No somos ajenos a este debate ideológico. De hecho, se venía venir. Durante algunos años el Partido Popular estuvo preparando un contundente programa de inhibición cultural con argumentos razonablemente sólidos como la evidente ineficacia de algunos programas de subvenciones, la escasa rentabilidad de algunos sectores o los mecanismos alimenticios de ciertas prácticas culturales. La tendencia extendida en municipios y gobiernos autónomos en convertir la cultura en fiesta, fasto y representatividad identitaria era, por contra, un modelo de actuación aplaudido por el sector artístico y muy escasamente juzgado con ojos críticos. De hecho nunca abrimos la boca para impedir lo que elaboraba la derecha, ni tuvimos las agallas de cuestionar lo que practicaba la izquierda.

Analizar lo que está sucediendo con la cultura española, el alejamiento creciente de toda centralidad política y la falta de interés social que genera en momentos de crisis, evidencia un  profundo fracaso intelectual y sectorial. Por ello afirmo que, técnicamente y a medio plazo, la derecha española ha ganado la primera batalla.

Pero aún aceptando los errores cometidos que son muchos y graves y sabiendo que la autocrítica imprescindible para refundar nuestro sistema cultural aún está por hacer, afirmo igualmente que el debate real no es técnico sino ideológico y que una sociedad que no consiga articular un sector cultural amplio y estable muere de inanición, secuestrada por los demás (otros sistemas culturales realmente amplios y estables) y no progresa social ni económicamente. La cultura tiene la palabra. Puede tomarla o puede esperar  que las cosas vuelvan a un lugar al que nunca debieron llegar. Esa es la cuestión.

Incluso aceptando que el mercado se convierta en el arbitro de nuestra vida cultural (que no es mi caso), la cultura necesita una política sectorial. Hay centenares de elementos que la cultura no puede resolver por si sola a poco que conservemos una cierta preocupación social y mantengamos vigentes los sagrados principios del Estado del Bienestar y este debate sobrepasa, de mucho, la legítima reivindicación de la ayuda pública o el pago puntual de una subvención.
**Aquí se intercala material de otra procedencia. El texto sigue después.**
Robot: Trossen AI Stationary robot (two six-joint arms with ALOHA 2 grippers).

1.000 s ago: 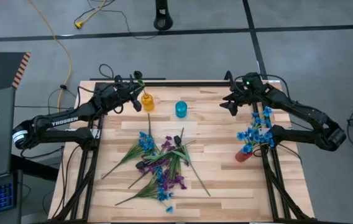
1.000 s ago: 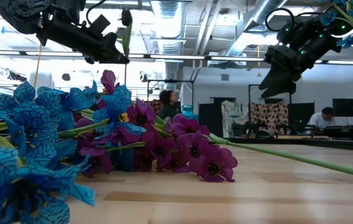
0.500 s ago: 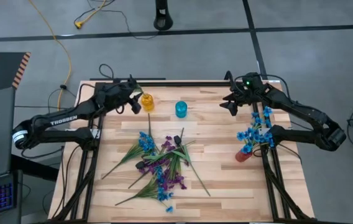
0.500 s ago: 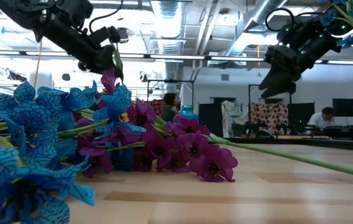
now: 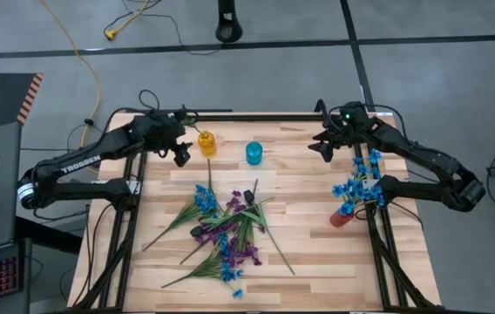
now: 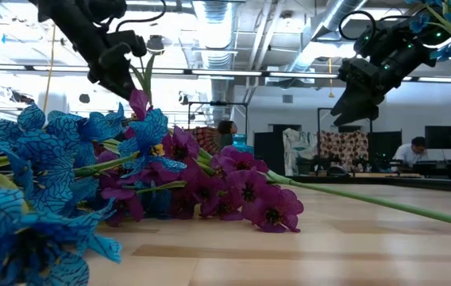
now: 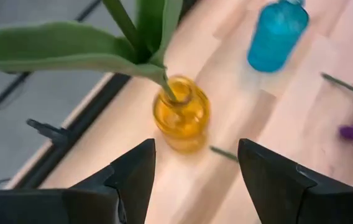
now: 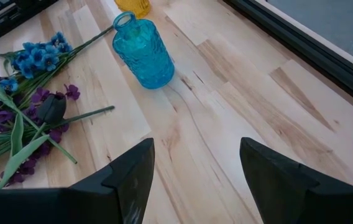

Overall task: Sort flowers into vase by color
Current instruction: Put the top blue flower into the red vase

La crisis apela a la cultura y exige que su voz, seca o ronca, original o penitente, se alce sin dilación y reivindique su contribución al progreso social. No sobra el tiempo; a poco que callemos otros ocuparán nuestro espacio llenándolo de imaginarios ajenos doblemente eficaces y contundentes, sin dejarnos, también lo afirmo, capacidad de reacción.